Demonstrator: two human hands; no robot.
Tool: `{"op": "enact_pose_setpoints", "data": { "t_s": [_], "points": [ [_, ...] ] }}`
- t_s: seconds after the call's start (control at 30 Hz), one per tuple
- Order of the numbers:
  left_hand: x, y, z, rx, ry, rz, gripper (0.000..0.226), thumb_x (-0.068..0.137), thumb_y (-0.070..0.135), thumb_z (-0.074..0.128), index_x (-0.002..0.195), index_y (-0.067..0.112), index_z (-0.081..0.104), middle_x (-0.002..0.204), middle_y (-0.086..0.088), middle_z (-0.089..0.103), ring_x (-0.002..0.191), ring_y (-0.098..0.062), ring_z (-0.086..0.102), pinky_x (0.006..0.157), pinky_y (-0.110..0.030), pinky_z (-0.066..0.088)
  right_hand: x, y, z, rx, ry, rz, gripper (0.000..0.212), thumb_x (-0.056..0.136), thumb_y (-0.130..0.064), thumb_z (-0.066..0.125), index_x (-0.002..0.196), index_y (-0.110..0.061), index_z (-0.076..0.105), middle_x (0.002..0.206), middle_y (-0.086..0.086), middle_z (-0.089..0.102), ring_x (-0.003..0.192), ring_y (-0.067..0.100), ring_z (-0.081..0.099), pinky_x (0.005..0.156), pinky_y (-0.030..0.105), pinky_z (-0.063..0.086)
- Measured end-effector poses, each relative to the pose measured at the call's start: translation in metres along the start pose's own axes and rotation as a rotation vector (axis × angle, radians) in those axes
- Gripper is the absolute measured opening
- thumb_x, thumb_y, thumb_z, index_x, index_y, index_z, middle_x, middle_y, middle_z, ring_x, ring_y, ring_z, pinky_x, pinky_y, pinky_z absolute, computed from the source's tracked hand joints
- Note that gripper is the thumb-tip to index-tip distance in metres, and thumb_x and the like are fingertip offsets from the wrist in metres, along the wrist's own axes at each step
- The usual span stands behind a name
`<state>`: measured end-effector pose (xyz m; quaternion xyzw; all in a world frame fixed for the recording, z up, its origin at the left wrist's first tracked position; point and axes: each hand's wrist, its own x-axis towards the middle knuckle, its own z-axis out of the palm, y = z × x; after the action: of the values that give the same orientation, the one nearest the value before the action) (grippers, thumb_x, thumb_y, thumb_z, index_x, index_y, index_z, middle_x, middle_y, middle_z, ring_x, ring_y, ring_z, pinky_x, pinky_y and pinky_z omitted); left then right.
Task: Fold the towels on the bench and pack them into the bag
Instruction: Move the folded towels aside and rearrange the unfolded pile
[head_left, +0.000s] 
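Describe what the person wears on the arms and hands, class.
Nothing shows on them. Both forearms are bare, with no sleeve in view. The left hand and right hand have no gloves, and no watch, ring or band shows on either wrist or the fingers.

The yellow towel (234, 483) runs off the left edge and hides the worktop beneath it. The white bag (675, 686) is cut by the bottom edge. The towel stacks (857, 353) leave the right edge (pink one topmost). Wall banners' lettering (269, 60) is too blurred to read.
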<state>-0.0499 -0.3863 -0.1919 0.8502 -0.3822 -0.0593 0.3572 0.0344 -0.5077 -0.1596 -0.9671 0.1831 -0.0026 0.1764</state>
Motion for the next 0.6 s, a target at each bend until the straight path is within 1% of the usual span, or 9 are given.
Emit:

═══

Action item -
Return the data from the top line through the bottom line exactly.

Result for this exercise -
Demonstrator: two human hands; no robot.
Tool: `{"op": "enact_pose_setpoints", "data": { "t_s": [_], "points": [ [_, ...] ] }}`
- t_s: seconds after the call's start (control at 30 Hz), one per tuple
- Order of the numbers:
  left_hand: x, y, z, rx, ry, rz, gripper (0.000..0.226), thumb_x (-0.068..0.137), thumb_y (-0.070..0.135), thumb_z (-0.074..0.128), index_x (-0.002..0.195), index_y (-0.067..0.112), index_z (-0.081..0.104), middle_x (-0.002..0.204), middle_y (-0.086..0.088), middle_z (-0.089..0.103), ring_x (-0.002..0.191), ring_y (-0.098..0.062), ring_z (-0.086..0.102), pinky_x (0.006..0.157), pinky_y (-0.110..0.030), pinky_z (-0.066..0.088)
  right_hand: x, y, z, rx, ry, rz, gripper (0.000..0.212), thumb_x (-0.056..0.136), thumb_y (-0.130..0.064), thumb_z (-0.066..0.125), index_x (-0.002..0.196), index_y (-0.110..0.061), index_z (-0.076..0.105), middle_x (0.002..0.206), middle_y (-0.086..0.086), middle_z (-0.089..0.102), ring_x (-0.003..0.192), ring_y (-0.067..0.100), ring_z (-0.081..0.099), pinky_x (0.005..0.156), pinky_y (-0.030..0.105), pinky_z (-0.063..0.086)
- Measured end-effector poses, each relative to the pose measured at the call's start: translation in metres along the start pose's own axes and rotation as a rotation vector (axis × angle, radians) in those axes
- Gripper is the absolute measured opening
- thumb_x, thumb_y, thumb_z, index_x, index_y, index_z, middle_x, middle_y, middle_z, ring_x, ring_y, ring_z, pinky_x, pinky_y, pinky_z absolute, computed from the source's tracked hand joints
- Note that gripper is the thumb-tip to index-tip distance in metres, and thumb_x and the like are fingertip offsets from the wrist in metres, along the wrist's own axes at each step
- The usual span stands behind a name
`<state>`: measured end-effector pose (xyz m; quaternion xyzw; all in a world frame fixed for the recording, z up, its origin at the left wrist's first tracked position; point and axes: each hand's wrist, its own x-axis towards the middle knuckle, its own z-axis out of the palm, y = z × x; after the action: of the values that give the same orientation, the one nearest the value before the action) (grippers, thumb_x, thumb_y, thumb_z, index_x, index_y, index_z, middle_x, middle_y, middle_z, ring_x, ring_y, ring_z, pinky_x, pinky_y and pinky_z omitted); left then right.
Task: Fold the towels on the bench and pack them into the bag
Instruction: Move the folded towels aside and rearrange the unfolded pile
[head_left, +0.000s] 
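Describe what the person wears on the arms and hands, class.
Nothing shows on them. Both forearms are bare, with no sleeve in view. The left hand and right hand have no gloves, and no watch, ring or band shows on either wrist or the fingers.

The yellow towel (234, 483) runs off the left edge and hides the worktop beneath it. The white bag (675, 686) is cut by the bottom edge. The towel stacks (857, 353) leave the right edge (pink one topmost). Wall banners' lettering (269, 60) is too blurred to read.
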<state>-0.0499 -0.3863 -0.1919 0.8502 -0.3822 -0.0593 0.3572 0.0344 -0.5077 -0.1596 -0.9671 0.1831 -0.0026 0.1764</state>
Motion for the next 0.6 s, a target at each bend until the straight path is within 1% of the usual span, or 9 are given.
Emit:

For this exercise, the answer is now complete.